Re: [Python-Dev] Integer representation (Was: ssize_t question: longs in header files)

2006-05-29 Thread Guido van Rossum
[Adding the py3k list; please remove python-dev in followups.]

On 5/29/06, Martin v. Löwis [EMAIL PROTECTED] wrote:
 I thought Py3k will have a single integer type whose representation
 varies depending on the value being represented.

That's one proposal. Another is to have an abstract 'int' type with
two concrete subtypes, e.g. 'short' and 'long', corresponding to
today's int and long.
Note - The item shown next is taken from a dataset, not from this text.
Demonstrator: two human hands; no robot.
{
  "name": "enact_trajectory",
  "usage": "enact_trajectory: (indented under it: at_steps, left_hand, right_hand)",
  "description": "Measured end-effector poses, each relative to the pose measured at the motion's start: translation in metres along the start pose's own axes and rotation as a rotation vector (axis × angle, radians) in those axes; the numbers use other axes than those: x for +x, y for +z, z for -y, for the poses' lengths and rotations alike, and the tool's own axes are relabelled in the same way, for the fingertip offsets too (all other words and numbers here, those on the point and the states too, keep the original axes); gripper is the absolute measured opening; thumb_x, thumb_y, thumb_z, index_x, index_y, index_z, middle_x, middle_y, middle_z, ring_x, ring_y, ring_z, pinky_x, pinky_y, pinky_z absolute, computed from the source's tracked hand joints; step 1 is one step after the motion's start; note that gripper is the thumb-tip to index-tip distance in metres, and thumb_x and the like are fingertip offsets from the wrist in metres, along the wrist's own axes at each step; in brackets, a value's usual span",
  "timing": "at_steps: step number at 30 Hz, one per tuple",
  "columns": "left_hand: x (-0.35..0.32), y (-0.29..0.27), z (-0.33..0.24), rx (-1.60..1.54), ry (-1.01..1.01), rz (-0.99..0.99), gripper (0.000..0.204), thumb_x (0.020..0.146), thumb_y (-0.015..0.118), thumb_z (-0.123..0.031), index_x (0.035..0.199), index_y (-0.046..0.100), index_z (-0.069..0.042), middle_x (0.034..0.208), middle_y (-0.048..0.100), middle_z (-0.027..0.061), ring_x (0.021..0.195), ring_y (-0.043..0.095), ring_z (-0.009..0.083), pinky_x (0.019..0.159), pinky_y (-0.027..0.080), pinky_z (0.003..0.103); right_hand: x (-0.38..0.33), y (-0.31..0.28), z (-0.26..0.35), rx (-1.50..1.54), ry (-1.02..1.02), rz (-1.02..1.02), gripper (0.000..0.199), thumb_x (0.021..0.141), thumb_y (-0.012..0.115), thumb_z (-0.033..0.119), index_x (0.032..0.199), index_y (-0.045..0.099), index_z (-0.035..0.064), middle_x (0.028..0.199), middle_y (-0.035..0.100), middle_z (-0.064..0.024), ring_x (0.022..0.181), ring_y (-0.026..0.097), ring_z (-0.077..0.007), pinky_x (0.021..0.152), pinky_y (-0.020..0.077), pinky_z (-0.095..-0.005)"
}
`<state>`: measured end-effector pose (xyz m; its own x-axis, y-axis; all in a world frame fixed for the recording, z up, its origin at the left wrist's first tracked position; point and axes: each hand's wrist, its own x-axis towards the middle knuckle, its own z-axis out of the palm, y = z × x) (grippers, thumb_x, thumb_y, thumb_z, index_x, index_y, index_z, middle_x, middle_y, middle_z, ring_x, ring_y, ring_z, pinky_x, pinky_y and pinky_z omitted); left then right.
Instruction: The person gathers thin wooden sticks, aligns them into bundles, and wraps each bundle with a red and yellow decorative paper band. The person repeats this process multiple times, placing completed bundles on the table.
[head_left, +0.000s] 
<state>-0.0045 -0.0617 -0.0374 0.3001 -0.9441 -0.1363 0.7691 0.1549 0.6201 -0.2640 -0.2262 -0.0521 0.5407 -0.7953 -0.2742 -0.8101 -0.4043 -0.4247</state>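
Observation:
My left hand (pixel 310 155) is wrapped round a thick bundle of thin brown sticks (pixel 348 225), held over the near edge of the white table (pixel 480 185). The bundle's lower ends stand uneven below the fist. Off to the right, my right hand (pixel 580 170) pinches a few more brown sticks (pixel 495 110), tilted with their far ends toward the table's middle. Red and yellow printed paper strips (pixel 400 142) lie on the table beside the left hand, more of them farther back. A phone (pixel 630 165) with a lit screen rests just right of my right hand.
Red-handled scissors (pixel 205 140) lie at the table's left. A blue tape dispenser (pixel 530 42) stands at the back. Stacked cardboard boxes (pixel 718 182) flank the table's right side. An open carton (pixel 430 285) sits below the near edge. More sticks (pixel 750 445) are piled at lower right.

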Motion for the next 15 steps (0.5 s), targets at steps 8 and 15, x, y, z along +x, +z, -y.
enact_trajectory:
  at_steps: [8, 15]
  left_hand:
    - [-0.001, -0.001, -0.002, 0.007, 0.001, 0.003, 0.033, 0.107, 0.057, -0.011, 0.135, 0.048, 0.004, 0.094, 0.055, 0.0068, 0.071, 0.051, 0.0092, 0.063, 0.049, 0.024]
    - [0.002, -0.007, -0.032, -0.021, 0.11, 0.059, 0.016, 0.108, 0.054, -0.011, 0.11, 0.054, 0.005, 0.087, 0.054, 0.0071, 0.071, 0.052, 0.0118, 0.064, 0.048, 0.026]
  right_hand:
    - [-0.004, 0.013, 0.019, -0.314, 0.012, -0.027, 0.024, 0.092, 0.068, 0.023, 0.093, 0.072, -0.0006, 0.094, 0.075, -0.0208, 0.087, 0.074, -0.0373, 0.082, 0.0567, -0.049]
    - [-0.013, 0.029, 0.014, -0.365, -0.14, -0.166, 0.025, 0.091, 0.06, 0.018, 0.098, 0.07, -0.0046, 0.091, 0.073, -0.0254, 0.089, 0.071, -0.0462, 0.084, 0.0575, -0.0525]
At the C level the API should be unified so C
programmers are isolated from the difference (they aren't today).

 I haven't seen an actual proposal for such a type,

I'm not sure that my proposal above has ever been said out loud. I'm
also not partial; I think we may have to do an experiment to decide.

 so let me make one:

 struct PyInt{
   struct PyObject ob;
   Py_ssize_t value_or_size;
   char is_long;
   digit ob_digit[1];
 };

 If is_long is false, then value_or_size is the value (represented
 as Py_ssize_t), else the value is in ob_digit, and value_or_size
 is the size.

Nice. I guess if we store the long value in big-endian order we could
drop is_long, since the first digit of the long would always be
nonzero. This would save a byte (on average) for the longs, but it
would do nothing for the wasted space for short ints.

 PyLong_* will be synonyms for PyInt_*.

Why do we need to keep the PyLong_* APIs at all? Even at the Python
level we're not planning any backward compatibility features; at the C
level I like even more freedom to break things.

 PyInt_FromLong/AsLong will
 continue to exist; PyInt_AsLong will indicate an overflow with -1.
 Likewise, PyArg_ParseTuple i will continue to produce int, and
 raise an exception (OverflowError?) when the value is out of range.

 C code can then decide whether to parse a Python integer as
 C int, long, long long, or ssize_t.

Nice. I like the unified API and I like using Py_ssize_t instead of
long for the value; this ensures that an int can hold a pointer (if we
allow for signed pointers) and matches the native word size better on
Windows (I guess it makes no difference for any other platform, where
ssize_t and long already have the same size).

I worry about all the wasted space for alignment caused by the extra
flag byte though. That would be 4 byte per integer on 32-bit machines
(where they are currently 12 bytes) and 8 bytes on 64-bit machines
(where they are currently 24 bytes).

That's why I'd like my alternative proposal (int as ABC and two
subclasses that may remain anonymous to the Python user); it'll save
the alignment waste for short ints and will let us use a smaller int
type for the size for long ints (if we care about the latter).

-- 
--Guido van Rossum (home page: http://www.python.org/~guido/)
___
Python-Dev mailing list
Python-Dev@python.org
http://mail.python.org/mailman/listinfo/python-dev
Unsubscribe: 
http://mail.python.org/mailman/options/python-dev/archive%40mail-archive.com


Re: [Python-Dev] Integer representation (Was: ssize_t question: longs in header files)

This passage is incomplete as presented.